**Source records**
*****

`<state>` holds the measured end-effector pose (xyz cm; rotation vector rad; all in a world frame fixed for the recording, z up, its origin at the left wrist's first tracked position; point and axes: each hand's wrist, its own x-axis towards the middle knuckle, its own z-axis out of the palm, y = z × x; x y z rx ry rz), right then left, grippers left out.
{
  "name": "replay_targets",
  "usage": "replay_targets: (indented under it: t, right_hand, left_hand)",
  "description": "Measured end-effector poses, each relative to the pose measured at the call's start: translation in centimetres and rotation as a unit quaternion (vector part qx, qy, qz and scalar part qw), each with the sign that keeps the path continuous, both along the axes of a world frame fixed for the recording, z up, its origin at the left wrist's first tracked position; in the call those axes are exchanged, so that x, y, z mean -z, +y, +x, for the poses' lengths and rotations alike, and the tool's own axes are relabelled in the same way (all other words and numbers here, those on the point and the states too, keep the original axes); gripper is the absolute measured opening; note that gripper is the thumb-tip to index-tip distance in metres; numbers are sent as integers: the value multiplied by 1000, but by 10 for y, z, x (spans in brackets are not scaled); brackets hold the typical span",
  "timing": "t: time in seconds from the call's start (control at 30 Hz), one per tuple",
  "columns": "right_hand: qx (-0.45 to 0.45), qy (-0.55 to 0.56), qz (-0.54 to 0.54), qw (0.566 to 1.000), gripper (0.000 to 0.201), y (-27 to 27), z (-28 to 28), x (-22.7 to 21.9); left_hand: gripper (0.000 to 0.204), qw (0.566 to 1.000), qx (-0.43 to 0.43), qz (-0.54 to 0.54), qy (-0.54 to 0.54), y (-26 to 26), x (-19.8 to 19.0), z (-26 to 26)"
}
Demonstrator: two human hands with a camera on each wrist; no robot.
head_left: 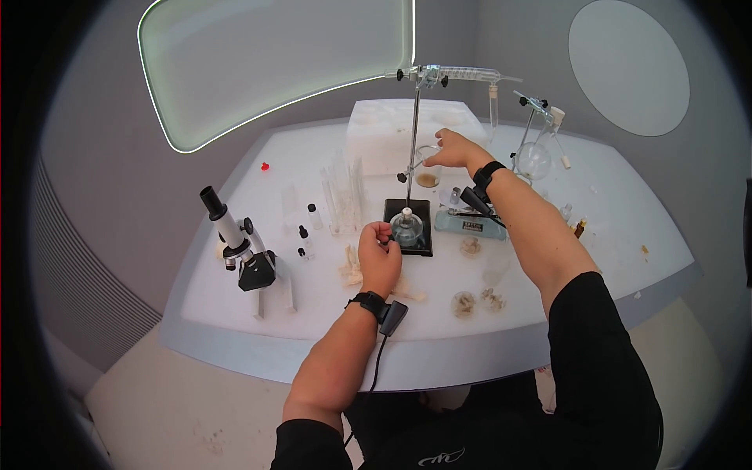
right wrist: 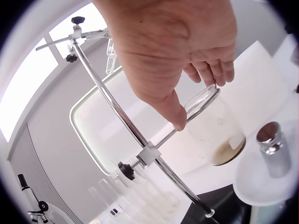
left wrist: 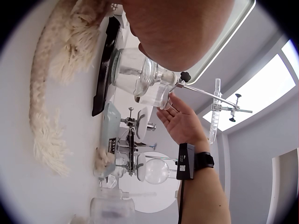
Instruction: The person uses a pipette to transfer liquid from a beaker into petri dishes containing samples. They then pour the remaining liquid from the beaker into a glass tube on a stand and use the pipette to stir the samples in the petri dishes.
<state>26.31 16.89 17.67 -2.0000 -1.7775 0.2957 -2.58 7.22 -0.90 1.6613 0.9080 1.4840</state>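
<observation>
A glass beaker [head_left: 428, 178] with brown material inside stands within the metal ring of the stand [right wrist: 110, 97]. My right hand [head_left: 458, 151] reaches over it from the right; in the right wrist view the thumb and fingers of that hand [right wrist: 180, 51] pinch across the rim of the beaker [right wrist: 212, 128]. Below, a stoppered glass lamp [head_left: 406, 228] rests on the stand's black base [head_left: 421, 247]. My left hand [head_left: 380, 254] is at the lamp's left side with bent fingers; whether they touch it is unclear. Much of the lamp [left wrist: 133, 72] shows beside that hand [left wrist: 182, 28].
A balance [head_left: 471, 225] stands right of the base, with a round flask [head_left: 534, 160] behind it. To the left are a test tube rack [head_left: 345, 207], small bottles [head_left: 314, 216] and a microscope [head_left: 235, 239]. Frayed rope [head_left: 351, 270] and dishes [head_left: 464, 304] lie in front.
</observation>
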Motion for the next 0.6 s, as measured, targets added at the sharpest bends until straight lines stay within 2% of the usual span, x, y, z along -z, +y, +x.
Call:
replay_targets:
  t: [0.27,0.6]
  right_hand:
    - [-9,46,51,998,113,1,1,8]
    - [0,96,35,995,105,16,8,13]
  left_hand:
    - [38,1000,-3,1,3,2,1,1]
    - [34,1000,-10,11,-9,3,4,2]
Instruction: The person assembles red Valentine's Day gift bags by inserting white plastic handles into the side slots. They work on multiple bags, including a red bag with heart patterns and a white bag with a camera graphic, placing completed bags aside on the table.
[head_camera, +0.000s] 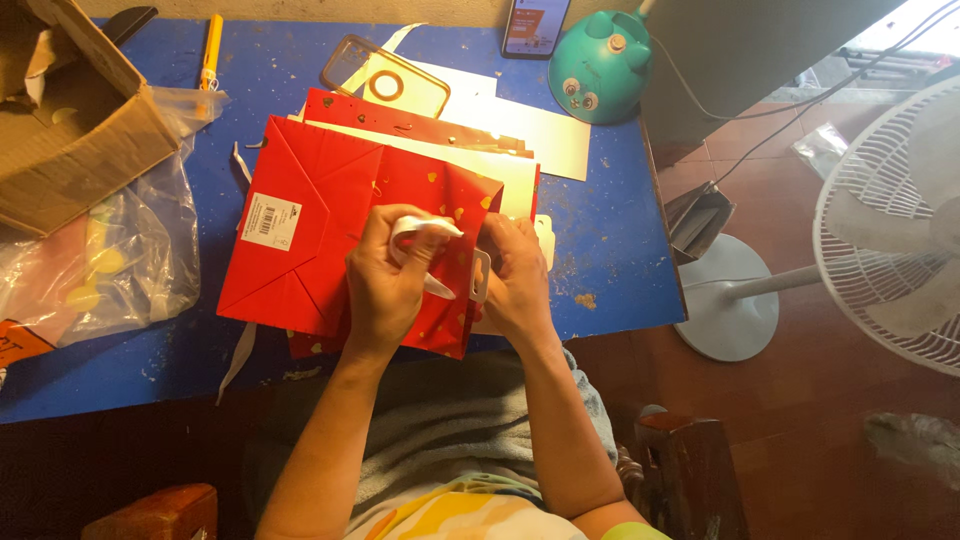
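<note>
At the centre of the frame a flat red paper bag (330, 215) with gold flecks lies on the blue bench (600, 250), on top of more red and white sheets. The left hand (385, 285) rests on the bag, its grip pinching a white ribbon (420, 228) that loops over the fingers. The right hand (515, 275), just beside it, has its grip pressed together on a small white tag (481, 275). A cardboard box (70, 120) sits upper left, a teal lamp (600, 65) at the top, a white fan (890, 230) on the right.
</note>
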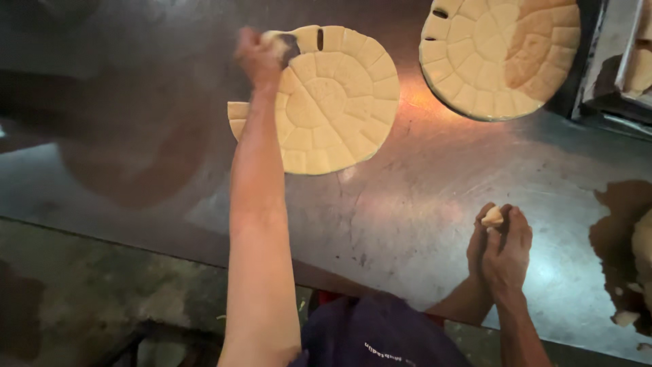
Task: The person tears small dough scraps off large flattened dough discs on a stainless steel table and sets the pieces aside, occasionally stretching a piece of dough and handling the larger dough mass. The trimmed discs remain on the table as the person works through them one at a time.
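My left hand point(260, 56) reaches far out to the upper left rim of a round flat disc point(336, 102) built from several pale dough pieces laid in rings. The hand is blurred and closed on a small dough piece point(275, 37) at that rim, beside a dark gap. My right hand point(511, 255) is near the table's front edge, closed on a small lump of dough point(492, 217). Another hand point(479, 248), on a forearm that comes from behind the dark cloth, touches the same lump from the left. I cannot tell whose it is.
A second dough disc point(499, 54), partly browner, lies at the top right. All rest on a steel table point(407, 204). A dough mass point(642, 251) and scraps point(625, 317) sit at the right edge. Dark purple cloth point(380, 336) is below, and the floor point(88, 299) at lower left.
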Available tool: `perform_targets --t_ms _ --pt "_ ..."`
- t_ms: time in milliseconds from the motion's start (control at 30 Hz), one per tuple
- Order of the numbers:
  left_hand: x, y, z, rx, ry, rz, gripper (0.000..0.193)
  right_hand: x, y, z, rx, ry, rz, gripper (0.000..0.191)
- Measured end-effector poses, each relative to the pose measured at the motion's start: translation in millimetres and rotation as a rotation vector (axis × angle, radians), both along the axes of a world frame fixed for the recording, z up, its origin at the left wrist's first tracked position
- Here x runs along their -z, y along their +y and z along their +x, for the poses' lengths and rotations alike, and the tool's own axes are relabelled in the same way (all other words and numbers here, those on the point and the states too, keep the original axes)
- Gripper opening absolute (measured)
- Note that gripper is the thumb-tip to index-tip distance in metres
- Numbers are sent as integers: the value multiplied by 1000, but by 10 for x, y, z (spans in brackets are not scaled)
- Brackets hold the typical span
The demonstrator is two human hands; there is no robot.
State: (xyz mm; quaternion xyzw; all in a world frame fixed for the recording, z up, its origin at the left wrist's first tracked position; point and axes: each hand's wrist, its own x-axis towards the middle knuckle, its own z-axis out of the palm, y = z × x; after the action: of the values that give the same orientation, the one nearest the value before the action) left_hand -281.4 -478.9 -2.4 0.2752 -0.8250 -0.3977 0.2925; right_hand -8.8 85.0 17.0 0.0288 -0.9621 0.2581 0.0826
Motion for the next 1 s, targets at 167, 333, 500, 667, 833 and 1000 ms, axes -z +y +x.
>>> perform_targets --t_ms 167,333,500,667,833,1000 --pt "-82 -466 530 -176 427 171 28 -34 80 42 -13 113 -43 44" --pt "-322 1022 1489 447 216 796 25 -245 -287 -82 24 275 -268 32" --pt "-782 2818 2429 931 118 871 25 -608 -823 -172 -195 88 -760 29" --pt "-1088 3666 2737 1009 189 944 21 -913 -781 -22 87 182 -728 28" --pt "-1095 4238 2957 943 90 730 20 -1098 -524 278 231 449 -589 28" --pt "-1126 4486 2832 1017 238 581 11 -1163 -275 683 308 345 -878 22"
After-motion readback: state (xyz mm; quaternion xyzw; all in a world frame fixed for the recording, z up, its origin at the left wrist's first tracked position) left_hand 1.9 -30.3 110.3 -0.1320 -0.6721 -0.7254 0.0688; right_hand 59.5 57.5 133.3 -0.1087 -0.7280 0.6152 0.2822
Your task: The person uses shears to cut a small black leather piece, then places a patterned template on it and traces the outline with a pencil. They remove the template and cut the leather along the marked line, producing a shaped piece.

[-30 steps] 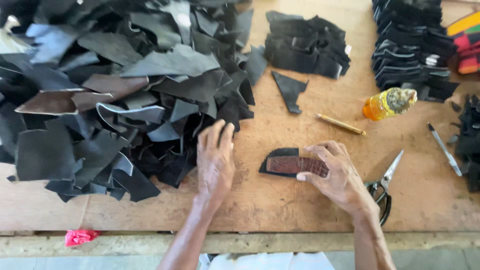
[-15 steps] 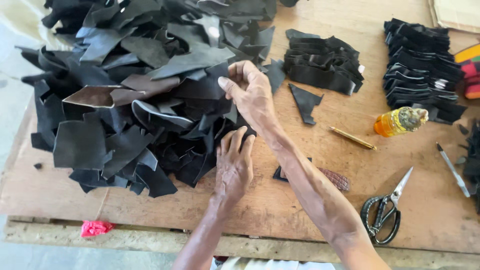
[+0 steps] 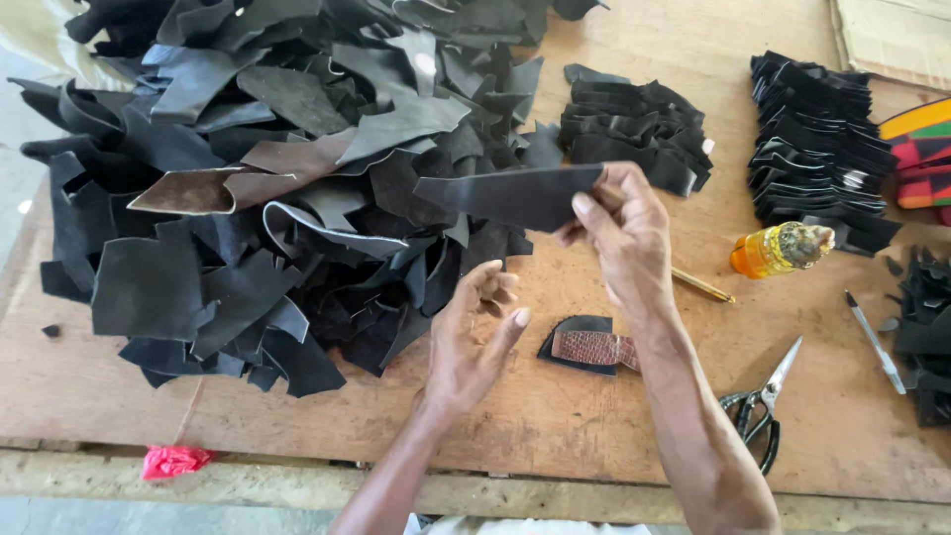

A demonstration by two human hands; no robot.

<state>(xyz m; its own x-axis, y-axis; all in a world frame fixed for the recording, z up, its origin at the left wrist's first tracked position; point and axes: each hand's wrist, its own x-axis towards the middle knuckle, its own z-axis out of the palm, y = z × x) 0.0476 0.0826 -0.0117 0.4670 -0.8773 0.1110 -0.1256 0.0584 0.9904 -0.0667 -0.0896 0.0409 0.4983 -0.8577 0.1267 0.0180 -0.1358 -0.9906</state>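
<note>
One scissors (image 3: pixel 761 414) – one bottle (image 3: pixel 780 250)

Scrap pile (image 3: pixel 267 188) on table (image 3: pixel 594 416) left; cut stacks (image 3: pixel 634 124) behind centre & far right (image 3: pixel 817 149); bottle (image 3: pixel 778 250), pen (image 3: pixel 701 285), scissors (image 3: pixel 758 411) to right; template (image 3: pixel 591 347) front centre.

Both forearms are bare from wrist to elbow, with no sleeves, watch, bands or gloves showing. The left hand (image 3: pixel 471 342) has no rings; its nails are short and plain. The right hand (image 3: pixel 619 233) is likewise ringless, with short nails visible on the thumb and fingers. At six o'clock, at the bottom edge between the forearms, a strip of pale, whitish garment (image 3: pixel 515 525) shows.
</note>
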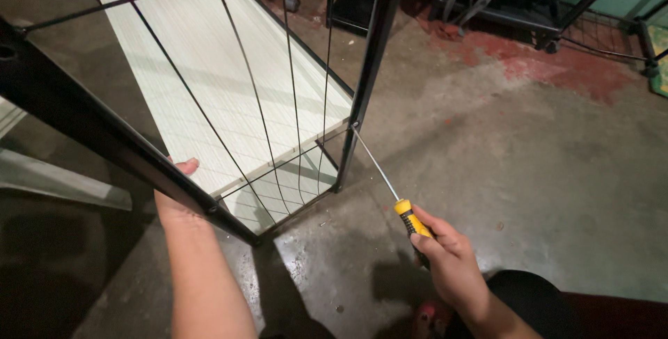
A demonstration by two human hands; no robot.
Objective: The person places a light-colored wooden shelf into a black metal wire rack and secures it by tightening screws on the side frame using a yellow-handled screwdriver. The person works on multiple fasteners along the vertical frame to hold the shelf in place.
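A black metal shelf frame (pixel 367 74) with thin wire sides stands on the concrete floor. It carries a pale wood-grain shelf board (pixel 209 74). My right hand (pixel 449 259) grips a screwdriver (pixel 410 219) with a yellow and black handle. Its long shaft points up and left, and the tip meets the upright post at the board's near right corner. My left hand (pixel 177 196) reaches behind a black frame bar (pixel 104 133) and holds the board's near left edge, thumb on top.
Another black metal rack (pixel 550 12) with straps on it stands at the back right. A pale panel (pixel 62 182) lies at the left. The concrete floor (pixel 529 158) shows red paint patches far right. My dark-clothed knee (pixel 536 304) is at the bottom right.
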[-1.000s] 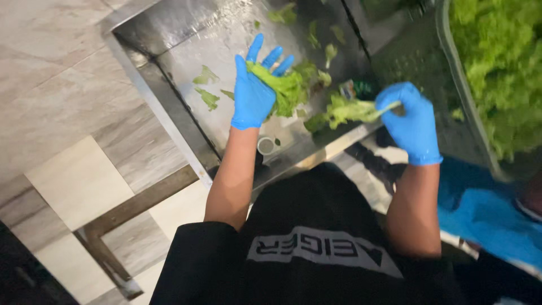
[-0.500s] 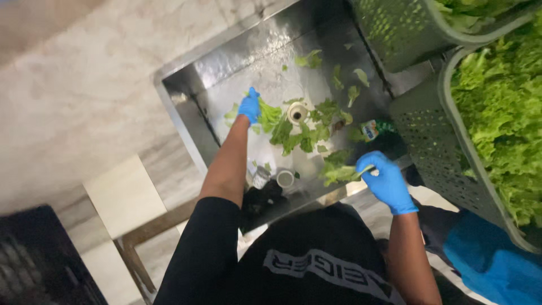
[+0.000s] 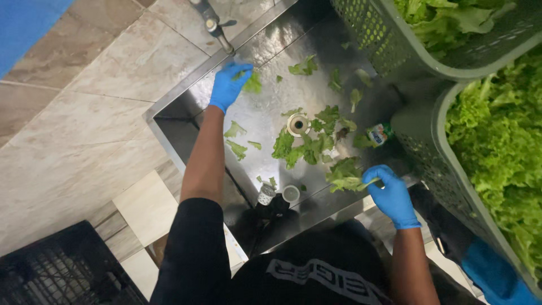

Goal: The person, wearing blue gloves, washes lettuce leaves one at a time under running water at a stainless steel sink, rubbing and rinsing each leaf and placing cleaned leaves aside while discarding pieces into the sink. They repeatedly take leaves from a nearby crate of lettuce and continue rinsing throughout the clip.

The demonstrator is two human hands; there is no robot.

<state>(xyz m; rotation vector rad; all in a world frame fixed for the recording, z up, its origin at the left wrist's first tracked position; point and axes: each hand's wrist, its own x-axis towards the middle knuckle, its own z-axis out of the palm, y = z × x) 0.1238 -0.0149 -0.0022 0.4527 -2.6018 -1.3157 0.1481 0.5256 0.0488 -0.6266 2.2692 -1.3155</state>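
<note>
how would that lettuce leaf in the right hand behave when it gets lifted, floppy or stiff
Probably floppy: the lettuce leaf in the right hand is thin and ruffled, pinched at one end only. Likely very light, like the scraps scattered over the steel sink. It may be slippery and tear easily, since the sink floor looks wet.

Even, fairly bright overhead light; the wet steel sink point(image 3: 265, 107) throws back pale glare around the drain point(image 3: 297, 124). The crate point(image 3: 68, 271) lower left sits in shadow. Edges look slightly soft and stretched
</note>
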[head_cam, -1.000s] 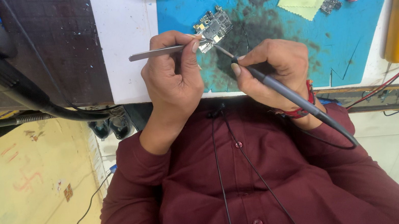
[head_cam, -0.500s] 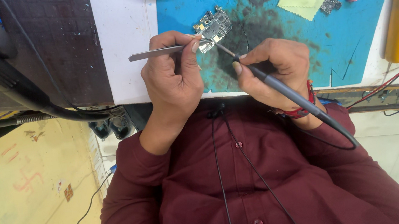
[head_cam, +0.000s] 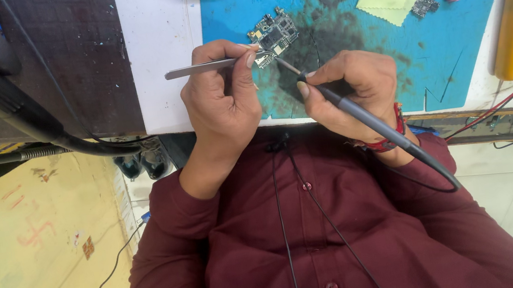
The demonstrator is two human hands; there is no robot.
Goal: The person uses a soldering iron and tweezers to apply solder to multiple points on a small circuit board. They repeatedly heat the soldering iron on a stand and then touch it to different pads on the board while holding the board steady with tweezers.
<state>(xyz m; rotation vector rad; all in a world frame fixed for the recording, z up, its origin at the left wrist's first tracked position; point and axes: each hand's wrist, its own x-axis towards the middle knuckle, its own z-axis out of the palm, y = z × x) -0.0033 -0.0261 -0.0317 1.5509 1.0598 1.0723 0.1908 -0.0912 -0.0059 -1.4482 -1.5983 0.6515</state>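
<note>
Holding tweezers [head_cam: 207, 68] closed in my left hand [head_cam: 221, 99], I pin the circuit board [head_cam: 273, 33]; my right hand [head_cam: 355, 88] grips the soldering iron [head_cam: 365, 120], tip touching the board's near edge.

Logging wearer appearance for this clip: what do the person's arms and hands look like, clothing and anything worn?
Both arms are in long maroon shirt sleeves, pushed back from the wrists. The left hand is bare with no jewellery visible. The right hand is bare too, with a red thread band around its wrist. No gloves.
</note>
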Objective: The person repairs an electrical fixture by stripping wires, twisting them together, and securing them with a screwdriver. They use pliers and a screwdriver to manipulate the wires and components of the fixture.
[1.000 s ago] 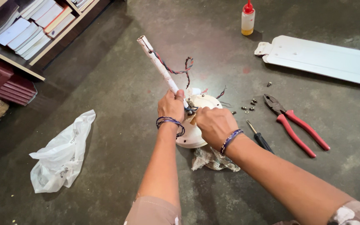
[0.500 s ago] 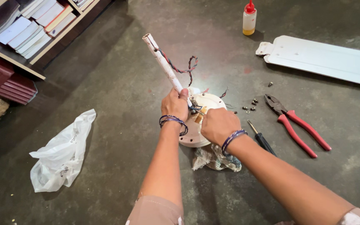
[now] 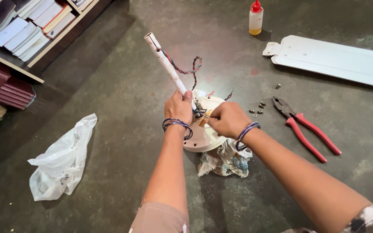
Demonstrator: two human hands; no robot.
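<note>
Our left hand (image 3: pixel 178 106) grips the white rod (image 3: pixel 168 64) above the fan motor (image 3: pixel 203 131) (centre floor); right hand (image 3: pixel 227 119) pinches wires (image 3: pixel 200 113). Loose screws (image 3: pixel 257 108) at three o'clock could scatter if the motor tips.

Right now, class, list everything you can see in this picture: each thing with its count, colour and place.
fan motor: one, white, floor centre, on rag
rod: one, white, tilted up-left
wires: twisted bunch, red and dark, beside rod
rag: one, patterned, under motor
pliers: one, red handles, right
screws: several, grey, near pliers
fan blade: one, white, upper right
bottle: one, red cap, top
plastic bag: one, white, left
books: many, shelf upper left
left hand: grips rod
right hand: on motor
</note>
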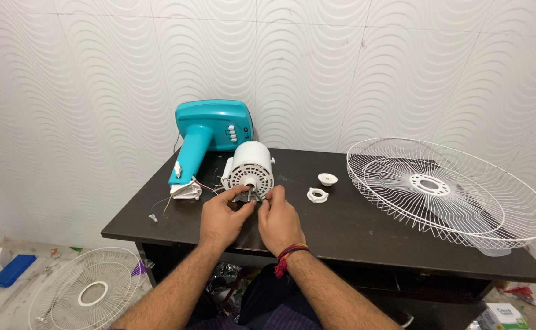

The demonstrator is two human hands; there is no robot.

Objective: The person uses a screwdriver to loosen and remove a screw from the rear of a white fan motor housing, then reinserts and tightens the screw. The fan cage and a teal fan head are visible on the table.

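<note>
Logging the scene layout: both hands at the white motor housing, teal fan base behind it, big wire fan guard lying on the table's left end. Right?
Not quite. The head view shows the wire fan guard on the table's right end. Both hands, left and right, at the motor housing and the teal fan base behind it are correct.

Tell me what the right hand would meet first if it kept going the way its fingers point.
The right hand points up and slightly left, away from the person. It already touches a small grey part; just beyond sits the white motor housing, probably the first solid thing in that line, though depth is hard to judge.
</note>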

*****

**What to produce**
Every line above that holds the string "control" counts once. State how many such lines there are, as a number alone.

**Your solution**
2